The construction of the Maritime Silk Road is directly interactive with the development of cultural industries with special characteristics: the two are complementary and sustain each other. Take the Maritime Silk Road in the prosperous Song Dynasty and Yuan Dynasty as an example. China’s main exports at that time were silk, pottery, tea, spices and handicraft works. These goods not only demonstrated the cultural difference and economic status of a specific country, but also realized the cultural exchange and economic cooperation through trade.

The 21st-Century Maritime Silk Road proposed by Chinese leaders is a major national strategy, which includes the inheritance of historic legacy, the exchange of different cultures, the economic and trade cooperation and the innovation of world order. From the historic southeast Asia, the western hemisphere and east Asia to Australia -- which President Xi Jinping said was a natural extension of the Maritime Silk Road in October, 2014 -- all the land surrounded by seas belongs to the space to be expanded under the 21st-Century Maritime Silk Road.

Against the new background, cultural industries with special characteristics are indispensable in building the 21st-Century Maritime Silk Road into a road for the rejuvenation of Chinese culture. A linkage mechanism for seven provinces should be established with the coordination of the State Council, and a development plan for the cultural industries with special characteristics along the 21st-Century Maritime Silk Road should be formulated to promote the development of such industries in the related regions and cities from the strategic and implementation level.

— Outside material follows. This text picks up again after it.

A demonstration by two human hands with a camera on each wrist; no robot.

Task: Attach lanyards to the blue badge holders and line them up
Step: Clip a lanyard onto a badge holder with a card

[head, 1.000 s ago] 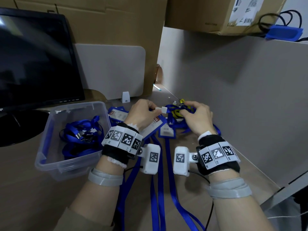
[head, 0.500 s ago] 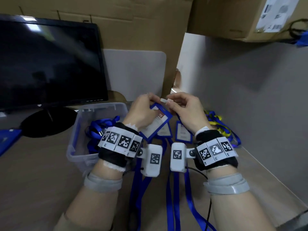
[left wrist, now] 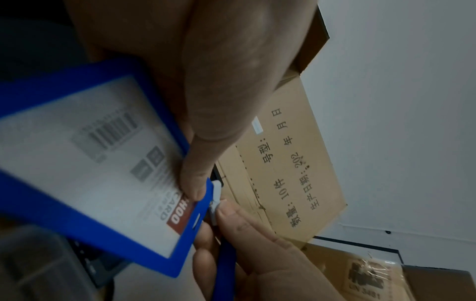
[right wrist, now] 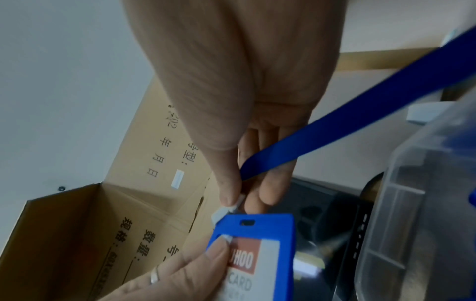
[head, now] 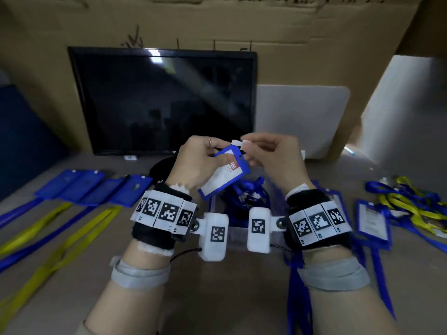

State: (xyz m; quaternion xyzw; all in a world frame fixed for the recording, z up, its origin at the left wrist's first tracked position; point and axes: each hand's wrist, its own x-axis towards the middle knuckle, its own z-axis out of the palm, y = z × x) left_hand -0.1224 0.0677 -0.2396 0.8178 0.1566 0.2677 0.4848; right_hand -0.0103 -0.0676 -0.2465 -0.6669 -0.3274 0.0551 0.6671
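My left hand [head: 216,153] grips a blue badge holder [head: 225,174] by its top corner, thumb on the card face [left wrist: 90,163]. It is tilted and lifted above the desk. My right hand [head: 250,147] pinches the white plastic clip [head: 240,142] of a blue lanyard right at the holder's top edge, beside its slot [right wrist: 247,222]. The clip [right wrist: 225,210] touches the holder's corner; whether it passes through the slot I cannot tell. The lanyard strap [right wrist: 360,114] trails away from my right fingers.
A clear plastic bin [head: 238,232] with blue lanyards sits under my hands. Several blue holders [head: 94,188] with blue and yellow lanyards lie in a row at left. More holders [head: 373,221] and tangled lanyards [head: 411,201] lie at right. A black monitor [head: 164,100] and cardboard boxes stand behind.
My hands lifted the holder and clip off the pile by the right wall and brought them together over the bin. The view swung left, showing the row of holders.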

Xiong Chengyu received his doctoral degree from Brigham Young University. He works as Professor and Doctoral Supervisor at Tsinghua University and assumes the posts, including Director of National Research Center of Cultural Industries, Director of New Media Communication Research Center and Director of the Academic Board of Tsinghua School of Journalism and Communication, as well as Director of the Center for Global Creative Leadership under Peking University and Vice President of Communication Association of China.

He gave lectures on the development strategy of the cultural industry in China to the state leaders. Currently, he presides over drafting the strategic plan for the cultural industry in relation to the “One Belt and One Road” Initiatives. Over the last few years, he has published and translated more than ten books, such as Global Cultural Industries Studies, History of the Media and Encyclopedia of New Media.